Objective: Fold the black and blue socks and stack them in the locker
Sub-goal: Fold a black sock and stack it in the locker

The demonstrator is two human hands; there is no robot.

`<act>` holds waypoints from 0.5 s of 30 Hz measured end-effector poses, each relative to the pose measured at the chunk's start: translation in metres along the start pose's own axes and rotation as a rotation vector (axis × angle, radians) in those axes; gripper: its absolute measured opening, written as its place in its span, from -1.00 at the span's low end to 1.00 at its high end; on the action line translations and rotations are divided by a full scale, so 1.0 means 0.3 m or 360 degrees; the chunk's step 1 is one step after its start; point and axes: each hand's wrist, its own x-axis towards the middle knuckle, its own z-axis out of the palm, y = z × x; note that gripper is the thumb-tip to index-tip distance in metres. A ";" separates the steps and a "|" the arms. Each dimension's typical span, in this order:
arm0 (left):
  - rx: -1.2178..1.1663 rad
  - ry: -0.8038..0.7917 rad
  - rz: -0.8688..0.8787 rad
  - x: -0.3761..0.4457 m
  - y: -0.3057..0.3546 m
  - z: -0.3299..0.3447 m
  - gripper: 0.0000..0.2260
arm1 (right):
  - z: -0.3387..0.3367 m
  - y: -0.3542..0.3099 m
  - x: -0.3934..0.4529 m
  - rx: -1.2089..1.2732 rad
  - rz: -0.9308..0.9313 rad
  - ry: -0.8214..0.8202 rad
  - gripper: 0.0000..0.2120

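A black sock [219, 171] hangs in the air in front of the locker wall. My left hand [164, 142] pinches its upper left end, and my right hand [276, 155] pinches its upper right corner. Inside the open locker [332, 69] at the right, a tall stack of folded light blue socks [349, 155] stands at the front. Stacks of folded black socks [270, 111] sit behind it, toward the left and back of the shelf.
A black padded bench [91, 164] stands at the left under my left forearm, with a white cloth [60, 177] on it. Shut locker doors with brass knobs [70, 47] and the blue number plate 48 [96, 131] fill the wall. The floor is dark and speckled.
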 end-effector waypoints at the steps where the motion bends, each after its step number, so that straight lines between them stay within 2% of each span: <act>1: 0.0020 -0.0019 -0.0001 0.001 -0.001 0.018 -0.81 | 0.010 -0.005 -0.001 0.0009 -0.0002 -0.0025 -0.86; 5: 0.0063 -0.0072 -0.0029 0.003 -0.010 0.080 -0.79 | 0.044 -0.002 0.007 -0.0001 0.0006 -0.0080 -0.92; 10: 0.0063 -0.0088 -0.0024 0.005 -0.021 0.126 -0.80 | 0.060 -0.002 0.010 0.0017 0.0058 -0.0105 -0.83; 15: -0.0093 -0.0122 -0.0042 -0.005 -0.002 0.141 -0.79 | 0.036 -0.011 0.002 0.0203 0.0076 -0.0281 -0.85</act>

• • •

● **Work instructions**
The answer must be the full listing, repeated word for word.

● **Your solution**
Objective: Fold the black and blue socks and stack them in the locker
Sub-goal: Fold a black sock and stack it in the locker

The demonstrator is two human hands; there is no robot.

`<act>` holds waypoints from 0.5 s of 30 Hz measured end-effector poses, each relative to the pose measured at the chunk's start: translation in metres along the start pose's own axes and rotation as a rotation vector (axis × angle, radians) in those axes; gripper: its absolute measured opening, written as its place in its span, from -1.00 at the span's low end to 1.00 at its high end; on the action line translations and rotations are divided by a full scale, so 1.0 means 0.3 m or 360 degrees; the chunk's step 1 is one step after its start; point and axes: each hand's wrist, its own x-axis towards the middle knuckle, its own z-axis out of the palm, y = z × x; note that gripper is the thumb-tip to index-tip distance in metres. A ";" separates the steps and a "|" the arms. Each dimension's typical span, in this order:
arm0 (left):
  - rx: -1.2178..1.1663 rad
  - ry: -0.8038..0.7917 rad
  - rz: -0.8688..0.8787 rad
  - x: -0.3761..0.4457 m
  - y: -0.3057..0.3546 m
  - z: -0.3299..0.3447 m
  - gripper: 0.0000..0.2260
arm1 (right):
  - z: -0.3387..0.3367 m
  - y: -0.3542..0.3099 m
  - x: -0.3934..0.4529 m
  - rx: -1.2089..1.2732 rad
  - rz: -0.9308..0.9313 rad
  - ry: -0.8214..0.8202 rad
  - gripper: 0.0000..0.2120

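A black sock [219, 171] hangs in the air in front of the locker wall. My left hand [164, 142] pinches its upper left end, and my right hand [276, 155] pinches its upper right corner. Inside the open locker [332, 69] at the right, a tall stack of folded light blue socks [349, 155] stands at the front. Stacks of folded black socks [270, 111] sit behind it, toward the left and back of the shelf.
A black padded bench [91, 164] stands at the left under my left forearm, with a white cloth [60, 177] on it. Shut locker doors with brass knobs [70, 47] and the blue number plate 48 [96, 131] fill the wall. The floor is dark and speckled.
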 end-effector waypoints at the steps where the motion bends, each after its step number, so that straight lines between them stay within 2% of each span: <act>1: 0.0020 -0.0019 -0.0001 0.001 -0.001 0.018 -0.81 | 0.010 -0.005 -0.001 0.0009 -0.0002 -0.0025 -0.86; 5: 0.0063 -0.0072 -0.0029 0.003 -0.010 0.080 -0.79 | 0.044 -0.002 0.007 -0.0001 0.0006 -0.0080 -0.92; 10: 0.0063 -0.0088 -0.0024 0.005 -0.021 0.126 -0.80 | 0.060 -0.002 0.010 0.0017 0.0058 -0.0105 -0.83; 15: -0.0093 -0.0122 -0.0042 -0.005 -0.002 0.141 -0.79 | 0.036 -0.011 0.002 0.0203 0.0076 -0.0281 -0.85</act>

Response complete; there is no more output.